In the modern world, all this stands as a unique situation born of a unique history. Today the Nationalists may wallow in the nostalgia of Boer tradition, couched as it is in bitter enmity for the Negro and the British, for the Boers suffered greatly from both the once proud Bantu and the more crafty British imperialists. It was the British who first seized from the Boers the Cape for use as a trade route and later, after winning the Boer War, seized the Transvaal and Orange Free State for control over the gold, diamonds and other rich mineral resources. Their anti-British attitudes are still obvious in recent legislation. God Save the Queen is no longer the official South African National Anthem, and many Nationalist leaders are ambitious for a republic.
The Afrikaners themselves are changing. Calvinist to the core, from their lofty tower of Dutch peasant morality, they always viewed money-making as sinful, especially the hungry and avaricious scramble after South African gold and diamonds. But today their agriculture is integrated into a world marketing system and the farmers themselves submit annual returns in which they necessarily calculate their financial return over and above their investment. Moreover, they have sunk money into canning plants and arc participating to an ever greater degree in the South African economy outside agriculture.

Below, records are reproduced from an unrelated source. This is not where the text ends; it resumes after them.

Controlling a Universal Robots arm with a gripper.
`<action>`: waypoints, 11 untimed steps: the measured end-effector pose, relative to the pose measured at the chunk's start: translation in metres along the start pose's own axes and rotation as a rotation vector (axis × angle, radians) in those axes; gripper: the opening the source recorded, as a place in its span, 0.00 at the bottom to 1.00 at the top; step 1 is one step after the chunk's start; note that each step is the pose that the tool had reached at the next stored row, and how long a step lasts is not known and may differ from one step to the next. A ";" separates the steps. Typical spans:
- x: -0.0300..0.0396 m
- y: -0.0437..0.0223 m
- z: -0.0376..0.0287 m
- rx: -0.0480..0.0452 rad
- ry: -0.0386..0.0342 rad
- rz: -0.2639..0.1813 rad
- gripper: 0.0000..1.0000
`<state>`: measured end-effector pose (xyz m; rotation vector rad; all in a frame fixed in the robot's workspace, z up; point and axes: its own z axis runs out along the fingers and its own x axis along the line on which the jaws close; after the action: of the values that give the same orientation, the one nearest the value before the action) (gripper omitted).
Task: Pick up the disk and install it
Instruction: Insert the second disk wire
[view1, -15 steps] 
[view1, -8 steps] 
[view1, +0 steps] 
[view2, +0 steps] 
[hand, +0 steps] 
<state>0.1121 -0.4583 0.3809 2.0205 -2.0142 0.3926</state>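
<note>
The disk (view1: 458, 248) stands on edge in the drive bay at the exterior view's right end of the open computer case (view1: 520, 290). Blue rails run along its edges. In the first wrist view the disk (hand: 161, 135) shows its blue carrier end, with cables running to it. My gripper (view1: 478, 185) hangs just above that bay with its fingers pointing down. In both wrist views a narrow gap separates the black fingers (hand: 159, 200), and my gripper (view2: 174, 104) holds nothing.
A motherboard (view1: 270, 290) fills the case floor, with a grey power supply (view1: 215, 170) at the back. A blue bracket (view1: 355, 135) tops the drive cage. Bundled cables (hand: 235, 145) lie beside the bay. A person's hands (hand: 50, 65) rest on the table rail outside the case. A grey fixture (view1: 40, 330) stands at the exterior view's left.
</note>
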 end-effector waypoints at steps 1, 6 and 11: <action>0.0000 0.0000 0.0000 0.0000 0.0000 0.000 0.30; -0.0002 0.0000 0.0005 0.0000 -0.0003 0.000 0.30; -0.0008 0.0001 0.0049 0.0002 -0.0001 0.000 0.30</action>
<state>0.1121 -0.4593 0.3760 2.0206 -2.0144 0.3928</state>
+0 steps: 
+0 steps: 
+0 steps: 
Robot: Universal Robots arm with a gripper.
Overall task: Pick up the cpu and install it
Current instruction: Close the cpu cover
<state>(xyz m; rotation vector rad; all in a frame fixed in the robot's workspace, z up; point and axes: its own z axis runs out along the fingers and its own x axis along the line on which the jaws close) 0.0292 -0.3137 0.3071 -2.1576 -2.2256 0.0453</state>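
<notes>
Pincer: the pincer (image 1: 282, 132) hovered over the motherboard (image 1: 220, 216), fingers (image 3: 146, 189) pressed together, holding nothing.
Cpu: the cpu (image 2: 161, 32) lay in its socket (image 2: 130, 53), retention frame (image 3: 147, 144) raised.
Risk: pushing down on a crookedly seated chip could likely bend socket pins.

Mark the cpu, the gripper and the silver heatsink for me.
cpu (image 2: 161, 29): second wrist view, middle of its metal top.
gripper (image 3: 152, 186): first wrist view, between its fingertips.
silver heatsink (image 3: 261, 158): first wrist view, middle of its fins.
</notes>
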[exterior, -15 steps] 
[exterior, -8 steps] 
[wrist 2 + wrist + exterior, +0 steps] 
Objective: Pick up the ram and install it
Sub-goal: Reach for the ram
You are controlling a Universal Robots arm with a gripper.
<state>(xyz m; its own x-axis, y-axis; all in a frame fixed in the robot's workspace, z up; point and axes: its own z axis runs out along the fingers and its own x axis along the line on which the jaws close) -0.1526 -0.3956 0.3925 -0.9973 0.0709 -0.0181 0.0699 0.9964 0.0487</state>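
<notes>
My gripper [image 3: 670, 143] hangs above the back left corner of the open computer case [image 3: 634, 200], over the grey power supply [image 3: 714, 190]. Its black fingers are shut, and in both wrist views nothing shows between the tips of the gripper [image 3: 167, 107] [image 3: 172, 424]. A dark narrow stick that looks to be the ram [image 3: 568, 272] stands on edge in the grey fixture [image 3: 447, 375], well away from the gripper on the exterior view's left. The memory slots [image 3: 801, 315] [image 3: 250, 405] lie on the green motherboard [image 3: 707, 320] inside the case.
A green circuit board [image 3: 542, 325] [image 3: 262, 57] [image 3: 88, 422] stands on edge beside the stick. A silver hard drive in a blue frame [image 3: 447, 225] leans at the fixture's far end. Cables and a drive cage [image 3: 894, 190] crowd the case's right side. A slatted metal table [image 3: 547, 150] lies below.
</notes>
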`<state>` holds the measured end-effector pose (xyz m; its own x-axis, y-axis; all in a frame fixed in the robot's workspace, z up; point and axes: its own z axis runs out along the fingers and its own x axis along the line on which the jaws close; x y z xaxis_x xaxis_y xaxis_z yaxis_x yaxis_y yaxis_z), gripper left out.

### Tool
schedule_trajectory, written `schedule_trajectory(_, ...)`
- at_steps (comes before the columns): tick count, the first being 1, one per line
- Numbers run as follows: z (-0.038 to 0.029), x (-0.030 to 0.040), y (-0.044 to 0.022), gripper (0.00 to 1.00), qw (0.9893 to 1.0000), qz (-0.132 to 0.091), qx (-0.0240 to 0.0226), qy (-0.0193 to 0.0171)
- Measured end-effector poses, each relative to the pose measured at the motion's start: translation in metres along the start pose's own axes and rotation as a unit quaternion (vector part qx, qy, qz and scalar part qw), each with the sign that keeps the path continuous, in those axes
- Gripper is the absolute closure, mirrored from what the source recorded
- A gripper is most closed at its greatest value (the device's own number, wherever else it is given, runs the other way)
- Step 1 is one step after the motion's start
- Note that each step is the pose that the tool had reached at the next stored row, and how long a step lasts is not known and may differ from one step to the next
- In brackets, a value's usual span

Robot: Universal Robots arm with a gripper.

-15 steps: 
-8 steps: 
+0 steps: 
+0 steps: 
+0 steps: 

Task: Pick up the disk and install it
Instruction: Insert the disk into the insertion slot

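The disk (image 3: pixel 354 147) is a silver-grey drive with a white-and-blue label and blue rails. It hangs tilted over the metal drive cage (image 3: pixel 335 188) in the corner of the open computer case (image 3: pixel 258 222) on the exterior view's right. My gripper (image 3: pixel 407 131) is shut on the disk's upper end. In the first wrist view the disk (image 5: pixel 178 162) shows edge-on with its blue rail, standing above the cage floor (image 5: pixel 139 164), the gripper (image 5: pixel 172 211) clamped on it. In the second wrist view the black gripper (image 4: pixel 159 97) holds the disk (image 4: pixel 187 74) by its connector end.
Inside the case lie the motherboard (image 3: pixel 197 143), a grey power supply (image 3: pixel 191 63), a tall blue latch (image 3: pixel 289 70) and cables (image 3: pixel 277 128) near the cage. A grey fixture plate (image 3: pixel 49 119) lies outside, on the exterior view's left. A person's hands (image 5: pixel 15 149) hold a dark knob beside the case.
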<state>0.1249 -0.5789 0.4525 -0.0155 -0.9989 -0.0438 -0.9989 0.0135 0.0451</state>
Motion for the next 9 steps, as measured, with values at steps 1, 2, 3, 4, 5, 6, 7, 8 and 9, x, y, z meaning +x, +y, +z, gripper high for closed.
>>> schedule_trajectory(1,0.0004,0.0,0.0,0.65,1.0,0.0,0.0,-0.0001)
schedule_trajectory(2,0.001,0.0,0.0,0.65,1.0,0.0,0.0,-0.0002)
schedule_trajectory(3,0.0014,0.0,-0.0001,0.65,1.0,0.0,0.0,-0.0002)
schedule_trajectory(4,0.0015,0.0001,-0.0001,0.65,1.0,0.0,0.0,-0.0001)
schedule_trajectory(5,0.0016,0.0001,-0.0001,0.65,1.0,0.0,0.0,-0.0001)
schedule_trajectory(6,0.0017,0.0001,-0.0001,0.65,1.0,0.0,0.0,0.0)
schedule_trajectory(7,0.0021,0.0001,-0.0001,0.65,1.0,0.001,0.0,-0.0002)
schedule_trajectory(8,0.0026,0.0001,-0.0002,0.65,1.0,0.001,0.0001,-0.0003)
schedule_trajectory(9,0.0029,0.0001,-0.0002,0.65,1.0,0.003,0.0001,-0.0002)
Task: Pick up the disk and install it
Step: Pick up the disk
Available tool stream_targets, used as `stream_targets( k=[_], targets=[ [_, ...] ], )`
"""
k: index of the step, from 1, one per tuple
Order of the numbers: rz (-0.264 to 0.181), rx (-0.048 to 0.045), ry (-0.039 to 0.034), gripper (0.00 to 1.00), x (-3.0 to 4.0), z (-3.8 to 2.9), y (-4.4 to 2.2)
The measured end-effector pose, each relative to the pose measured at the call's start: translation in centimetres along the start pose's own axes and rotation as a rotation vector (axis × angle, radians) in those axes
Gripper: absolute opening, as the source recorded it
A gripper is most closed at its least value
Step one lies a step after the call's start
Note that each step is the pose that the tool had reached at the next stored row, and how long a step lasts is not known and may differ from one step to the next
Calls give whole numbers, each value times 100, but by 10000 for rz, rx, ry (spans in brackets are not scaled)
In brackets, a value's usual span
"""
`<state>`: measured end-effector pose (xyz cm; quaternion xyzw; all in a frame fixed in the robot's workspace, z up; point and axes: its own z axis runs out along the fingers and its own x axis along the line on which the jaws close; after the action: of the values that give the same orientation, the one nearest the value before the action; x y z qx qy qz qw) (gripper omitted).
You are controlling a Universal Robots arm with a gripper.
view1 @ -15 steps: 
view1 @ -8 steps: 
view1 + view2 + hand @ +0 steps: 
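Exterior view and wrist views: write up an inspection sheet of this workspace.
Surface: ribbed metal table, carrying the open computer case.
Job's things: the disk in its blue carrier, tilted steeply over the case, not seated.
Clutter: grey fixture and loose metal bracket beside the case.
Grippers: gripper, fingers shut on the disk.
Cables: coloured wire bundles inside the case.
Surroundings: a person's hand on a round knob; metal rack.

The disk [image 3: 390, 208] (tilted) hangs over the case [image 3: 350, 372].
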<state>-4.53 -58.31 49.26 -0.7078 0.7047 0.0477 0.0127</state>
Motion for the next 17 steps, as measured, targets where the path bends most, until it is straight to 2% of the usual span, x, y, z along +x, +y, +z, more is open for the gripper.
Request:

As their interests become more outrightly bourgeois, their morality and theology will inevitably adjust itself. At that time, the Nationalists will either have to go or will be forced to change fundamentally their political form. Recently reported splits among the leadership of the Nationalist Party indicate wide divergencies in ideology and the possible beginning of a change in outlook. In the long term, one can only think that the class line-up in South Africa will resolve itself into an uncomplicated division between capitalists and workers. When that time arrives, the hate and fanatic prejudices of the Nationalists which rub against the humanist sensitivities of reasonable minded people like salt in an open wound, wilt be swept aside by braver cries of one world, one people, one mutual interest.